SitePass (PTY) Ltd ("SitePass", "we", "us" or "our") operates the SitePass contractor compliance platform accessible at sitepass.co.za (the "Platform"). We are the Responsible Party as defined in the Protection of Personal Information Act, 4 of 2013 ("POPIA") for the personal information described in this policy.

Our registered address is 103 Dunkley House, 32 Barnet Street, Gardens, Cape Town, 8001, South Africa.

This policy explains what personal information we collect, why we collect it, how we use and share it, how long we keep it, and the rights you have under POPIA. By using the Platform, signing a contract with us, or otherwise providing personal information to us, you confirm that you have read and understood this policy.

2. Information Officer

Our Information Officer, appointed in terms of section 55 of POPIA, is Jeremy Mitchell.

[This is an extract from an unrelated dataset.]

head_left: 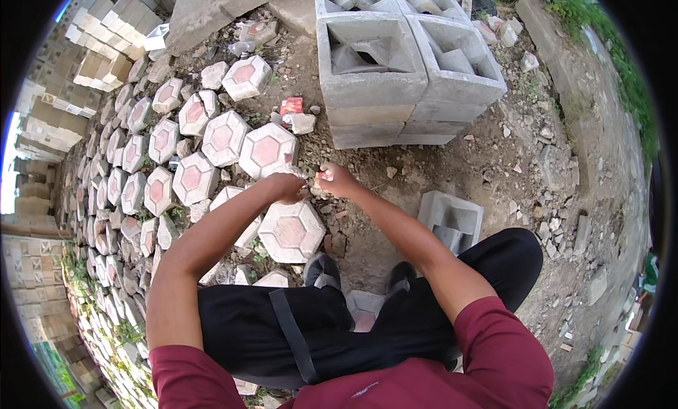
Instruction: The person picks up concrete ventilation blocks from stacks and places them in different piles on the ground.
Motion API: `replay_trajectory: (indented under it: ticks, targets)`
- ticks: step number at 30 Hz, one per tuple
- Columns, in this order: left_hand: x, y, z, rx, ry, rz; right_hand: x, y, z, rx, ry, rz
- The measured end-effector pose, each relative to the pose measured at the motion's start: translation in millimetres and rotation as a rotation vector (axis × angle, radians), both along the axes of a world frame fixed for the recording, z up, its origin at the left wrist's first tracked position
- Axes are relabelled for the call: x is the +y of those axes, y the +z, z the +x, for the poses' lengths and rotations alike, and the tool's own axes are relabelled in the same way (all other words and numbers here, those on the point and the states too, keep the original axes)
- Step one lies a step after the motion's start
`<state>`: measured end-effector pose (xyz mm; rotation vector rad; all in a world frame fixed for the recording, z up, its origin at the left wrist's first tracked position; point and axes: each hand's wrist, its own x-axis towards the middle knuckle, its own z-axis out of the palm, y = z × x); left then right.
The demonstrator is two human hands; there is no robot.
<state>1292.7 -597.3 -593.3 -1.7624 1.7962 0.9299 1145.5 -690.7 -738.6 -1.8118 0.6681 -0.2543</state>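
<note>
My left hand (288, 188) is closed, its fingers curled down just past the nearest hexagonal paver (292, 232). A pale rough chunk (290, 170) shows at its knuckles; whether the fingers grip it I cannot tell. A short gap away, my right hand (337, 181) pinches a small red-and-white piece (324, 176), too small to name exactly. Both hands are low over the dirt, beside another hexagonal paver (268, 150) with a reddish centre. Farther ahead, a red packet (291, 106) lies by a stone (304, 123).
Stacked hollow concrete blocks (378, 91) stand ahead to the right. A single hollow block (452, 220) sits by my right knee. Rows of loose hexagonal pavers (194, 177) cover the left side. Rubble (544, 137) and a long concrete slab edge (565, 70) lie to the right.
</note>
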Motion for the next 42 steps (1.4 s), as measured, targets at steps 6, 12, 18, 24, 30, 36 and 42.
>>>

You can contact the Information Officer about anything in this policy or about any personal information we hold about you at:

• Email: privacy@sitepass.co.za
• Post: The Information Officer, SitePass (PTY) Ltd, 103 Dunkley House, 32 Barnet Street, Gardens, Cape Town, 8001
• Through our contact form at sitepass.co.za/contact

3. Information We Collect

The personal information we process depends on how you interact with the Platform. Categories include:

Account & identity information

• Name, email address, mobile or landline number
• Password (stored as a one-way cryptographic hash)
• Organisation or trading name, role, and the account you belong to
• Profile photograph, where you upload one

Contractor compliance data (uploaded to the Vault)

• Employee records: full names, South African ID or passport numbers, job titles, photographs
• Medical certificates of fitness and related occupational health records
• Training records and competency certificates (e.g. working at heights, first aid)
• Letters of Good Standing from the Compensation Fund or a licensed COID administrator
• Public liability and other insurance documents
• Equipment registers, service certificates and inspection records
• Company registration, BBBEE, tax clearance and supporting compliance documents

Project & site information

• Project names, site addresses and descriptions
• Risk assessments, method statements, toolbox talks, fall protection plans, safety files
• Names and contact details of principal contractors, clients and consultants you interact with

Service requests & messages

• Messages submitted through service requests, the AI Copilot and contact forms
• Files and attachments you send to consultants or principal contractors via share links
• Notifications and audit-trail entries we generate on your behalf

Usage, device & technical information

• IP address, browser type, device type, operating system and approximate location
• Pages visited, links clicked, actions taken in the Platform, and timestamps
• Diagnostic data and error reports
• Cookies and similar technologies — see section 13 below

4. How We Collect Personal Information

• Directly from you when you create an account, fill in a form, upload a document, or contact us
• From your employer or the account holder who has listed you as an employee, contractor employee or site worker
• Automatically through your use of the Platform (cookies, log files and analytics tools)
• From third-party services you connect to your account or that share information with us in the ordinary course of providing the Platform (e.g. email, payment and AI providers)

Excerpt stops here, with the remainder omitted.